Please transcribe the listing below in full, exactly as written, leaving out its pictures.

═══ INFORMATION SUPPLIED

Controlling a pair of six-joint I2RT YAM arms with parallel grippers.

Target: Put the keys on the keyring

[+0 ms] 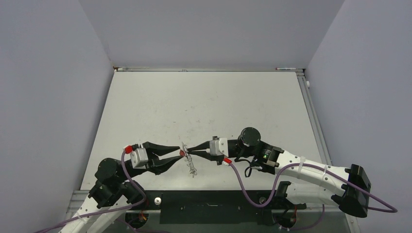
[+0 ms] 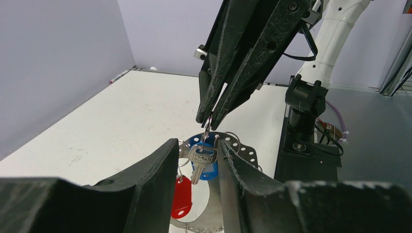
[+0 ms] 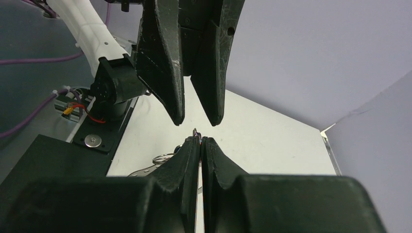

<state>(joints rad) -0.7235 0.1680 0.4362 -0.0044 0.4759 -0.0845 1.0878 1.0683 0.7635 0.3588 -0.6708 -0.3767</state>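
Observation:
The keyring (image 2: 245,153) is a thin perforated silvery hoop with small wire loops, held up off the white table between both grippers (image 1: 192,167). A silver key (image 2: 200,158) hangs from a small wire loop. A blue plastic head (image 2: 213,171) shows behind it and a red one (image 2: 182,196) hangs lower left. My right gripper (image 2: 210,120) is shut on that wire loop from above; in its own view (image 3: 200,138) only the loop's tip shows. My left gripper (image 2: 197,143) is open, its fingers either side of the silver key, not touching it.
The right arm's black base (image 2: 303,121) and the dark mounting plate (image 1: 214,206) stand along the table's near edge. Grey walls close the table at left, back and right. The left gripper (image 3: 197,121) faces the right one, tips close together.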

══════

RESPONSE TO THIS EXERCISE ▸
Controlling a pair of six-joint I2RT YAM arms with parallel grippers.

Target: Put the keys on the keyring

[+0 ms] 
[+0 ms] 
[+0 ms] 

<state>(joints rad) -0.7235 0.1680 0.4362 -0.0044 0.4759 -0.0845 1.0878 1.0683 0.7635 0.3588 -0.6708 -0.3767</state>
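Observation:
The keyring (image 2: 245,153) is a thin perforated silvery hoop with small wire loops, held up off the white table between both grippers (image 1: 192,167). A silver key (image 2: 200,158) hangs from a small wire loop. A blue plastic head (image 2: 213,171) shows behind it and a red one (image 2: 182,196) hangs lower left. My right gripper (image 2: 210,120) is shut on that wire loop from above; in its own view (image 3: 200,138) only the loop's tip shows. My left gripper (image 2: 197,143) is open, its fingers either side of the silver key, not touching it.
The right arm's black base (image 2: 303,121) and the dark mounting plate (image 1: 214,206) stand along the table's near edge. Grey walls close the table at left, back and right. The left gripper (image 3: 197,121) faces the right one, tips close together.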

Work on this exercise is now complete.